*Exercise brief*.
Filter the entries, keeping every line with the string "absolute".

*Data excerpts*.
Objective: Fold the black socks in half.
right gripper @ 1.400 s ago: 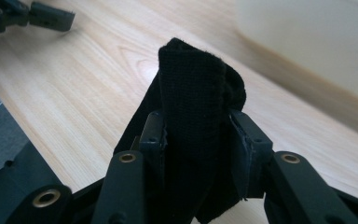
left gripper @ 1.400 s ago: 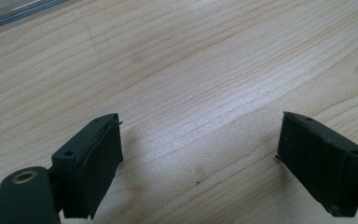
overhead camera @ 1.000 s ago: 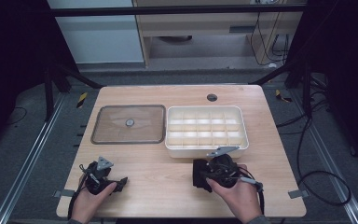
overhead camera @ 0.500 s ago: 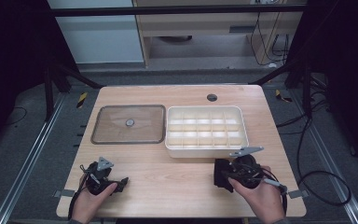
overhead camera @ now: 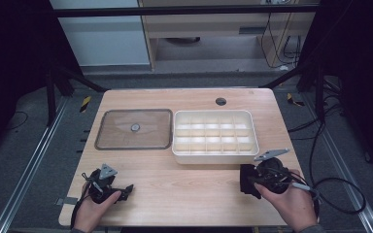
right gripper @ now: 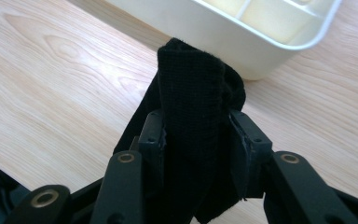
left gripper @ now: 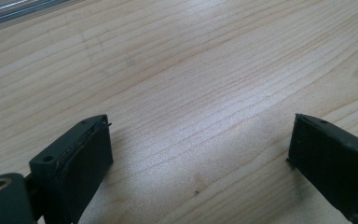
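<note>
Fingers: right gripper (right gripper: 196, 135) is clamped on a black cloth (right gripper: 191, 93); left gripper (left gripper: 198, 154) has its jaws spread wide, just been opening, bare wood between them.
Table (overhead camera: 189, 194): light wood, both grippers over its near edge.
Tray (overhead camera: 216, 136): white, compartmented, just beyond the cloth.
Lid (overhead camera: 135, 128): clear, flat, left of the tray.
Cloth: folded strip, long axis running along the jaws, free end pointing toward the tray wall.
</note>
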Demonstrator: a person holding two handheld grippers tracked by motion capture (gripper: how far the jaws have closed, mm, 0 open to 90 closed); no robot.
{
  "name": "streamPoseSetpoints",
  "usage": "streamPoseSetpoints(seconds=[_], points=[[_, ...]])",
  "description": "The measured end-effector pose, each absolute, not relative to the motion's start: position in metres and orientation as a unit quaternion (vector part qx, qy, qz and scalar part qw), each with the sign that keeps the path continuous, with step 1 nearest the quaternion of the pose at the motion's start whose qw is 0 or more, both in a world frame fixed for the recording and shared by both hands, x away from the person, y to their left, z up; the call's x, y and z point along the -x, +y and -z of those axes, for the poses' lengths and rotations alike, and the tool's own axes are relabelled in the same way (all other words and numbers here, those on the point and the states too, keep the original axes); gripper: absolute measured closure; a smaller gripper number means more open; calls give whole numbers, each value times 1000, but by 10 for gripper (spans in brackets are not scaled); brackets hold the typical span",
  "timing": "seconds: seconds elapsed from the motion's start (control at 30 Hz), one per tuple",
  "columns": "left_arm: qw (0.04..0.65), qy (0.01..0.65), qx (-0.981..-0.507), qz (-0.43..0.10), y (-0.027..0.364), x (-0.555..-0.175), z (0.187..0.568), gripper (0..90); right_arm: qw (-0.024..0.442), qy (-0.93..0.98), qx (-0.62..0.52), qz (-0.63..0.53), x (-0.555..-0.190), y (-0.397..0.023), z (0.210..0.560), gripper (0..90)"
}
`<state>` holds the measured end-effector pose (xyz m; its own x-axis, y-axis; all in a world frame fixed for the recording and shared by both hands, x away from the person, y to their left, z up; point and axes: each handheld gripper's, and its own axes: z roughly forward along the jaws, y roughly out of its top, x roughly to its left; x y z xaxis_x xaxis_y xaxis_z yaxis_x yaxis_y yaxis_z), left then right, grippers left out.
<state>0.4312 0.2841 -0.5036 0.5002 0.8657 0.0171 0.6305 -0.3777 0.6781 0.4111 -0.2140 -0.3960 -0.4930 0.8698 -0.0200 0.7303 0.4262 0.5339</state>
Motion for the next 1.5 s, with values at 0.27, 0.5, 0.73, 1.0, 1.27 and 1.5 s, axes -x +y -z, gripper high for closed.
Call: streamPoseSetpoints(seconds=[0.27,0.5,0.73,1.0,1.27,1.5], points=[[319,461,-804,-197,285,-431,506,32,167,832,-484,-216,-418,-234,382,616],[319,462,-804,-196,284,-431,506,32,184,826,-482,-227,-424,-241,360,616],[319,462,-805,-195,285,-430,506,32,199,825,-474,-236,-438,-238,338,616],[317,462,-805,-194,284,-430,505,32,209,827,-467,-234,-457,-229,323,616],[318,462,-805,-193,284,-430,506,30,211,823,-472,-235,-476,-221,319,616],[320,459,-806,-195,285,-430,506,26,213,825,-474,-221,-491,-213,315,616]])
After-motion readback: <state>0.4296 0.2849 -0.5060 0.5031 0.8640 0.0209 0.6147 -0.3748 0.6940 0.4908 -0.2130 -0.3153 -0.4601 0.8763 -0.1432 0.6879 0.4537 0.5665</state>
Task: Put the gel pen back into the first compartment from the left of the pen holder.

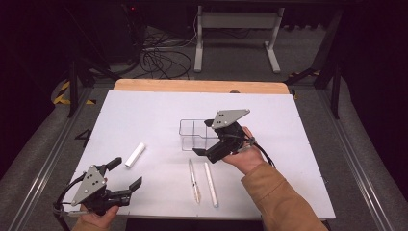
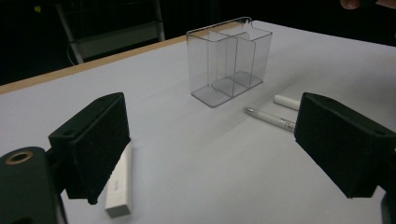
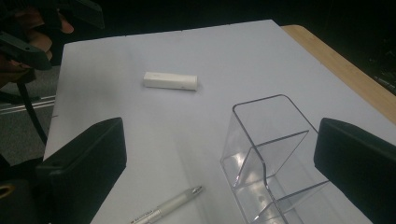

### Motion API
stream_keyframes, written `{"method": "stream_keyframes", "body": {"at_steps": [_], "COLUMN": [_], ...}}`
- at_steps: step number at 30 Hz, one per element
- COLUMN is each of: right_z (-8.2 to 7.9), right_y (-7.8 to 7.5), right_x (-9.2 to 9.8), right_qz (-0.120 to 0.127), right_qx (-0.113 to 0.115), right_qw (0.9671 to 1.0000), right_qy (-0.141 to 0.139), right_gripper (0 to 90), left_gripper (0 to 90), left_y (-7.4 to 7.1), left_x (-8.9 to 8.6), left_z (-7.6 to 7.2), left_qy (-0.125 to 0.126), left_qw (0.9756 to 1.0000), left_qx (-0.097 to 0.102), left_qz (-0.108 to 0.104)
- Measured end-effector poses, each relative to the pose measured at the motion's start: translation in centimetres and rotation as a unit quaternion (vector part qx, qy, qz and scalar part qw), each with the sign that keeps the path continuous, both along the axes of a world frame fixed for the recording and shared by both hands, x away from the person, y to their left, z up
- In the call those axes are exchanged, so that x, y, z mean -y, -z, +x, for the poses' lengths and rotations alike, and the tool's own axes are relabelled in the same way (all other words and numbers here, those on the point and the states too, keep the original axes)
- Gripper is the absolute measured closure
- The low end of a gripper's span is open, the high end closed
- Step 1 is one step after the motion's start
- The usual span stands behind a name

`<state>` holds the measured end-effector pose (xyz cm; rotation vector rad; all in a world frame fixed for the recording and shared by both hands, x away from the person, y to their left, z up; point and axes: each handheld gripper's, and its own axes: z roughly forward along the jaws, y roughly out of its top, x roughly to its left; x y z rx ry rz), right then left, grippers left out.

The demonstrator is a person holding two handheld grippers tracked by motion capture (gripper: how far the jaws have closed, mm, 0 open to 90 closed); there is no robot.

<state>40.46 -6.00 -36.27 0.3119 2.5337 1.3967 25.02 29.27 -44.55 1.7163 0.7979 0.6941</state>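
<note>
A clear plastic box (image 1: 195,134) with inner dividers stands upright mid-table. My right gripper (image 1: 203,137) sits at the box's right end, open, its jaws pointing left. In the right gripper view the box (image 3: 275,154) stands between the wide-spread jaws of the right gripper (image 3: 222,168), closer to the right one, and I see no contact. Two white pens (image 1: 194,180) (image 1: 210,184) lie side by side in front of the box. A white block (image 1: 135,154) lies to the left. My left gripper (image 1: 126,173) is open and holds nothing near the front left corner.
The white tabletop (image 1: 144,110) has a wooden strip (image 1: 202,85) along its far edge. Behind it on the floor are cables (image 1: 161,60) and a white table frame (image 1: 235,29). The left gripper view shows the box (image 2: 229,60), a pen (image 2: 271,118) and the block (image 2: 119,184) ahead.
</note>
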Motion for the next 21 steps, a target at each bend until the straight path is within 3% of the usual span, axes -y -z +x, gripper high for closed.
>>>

*Your solution*.
  "description": "The measured end-effector pose, each absolute, not relative to the motion's start: position in metres and orientation as a unit quaternion (vector part qx, qy, qz and scalar part qw), each with the sign that keeps the path continuous, with step 1 nearest the quaternion of the pose at the motion's start whose qw is 0 or more, both in a world frame fixed for the recording and shared by both hands, x away from the person, y to their left, z up; the call's x, y and z point along the -x, +y and -z of those axes, for the poses' lengths and rotations alike, and the tool's own axes are relabelled in the same way (all other words and numbers here, those on the point and the states too, keep the original axes); gripper: absolute measured closure; a smaller gripper number means more open; calls give whole numbers, each value times 1000, but by 10 for gripper (spans in brackets are not scaled); brackets hold the typical span",
- Gripper is the absolute measured closure

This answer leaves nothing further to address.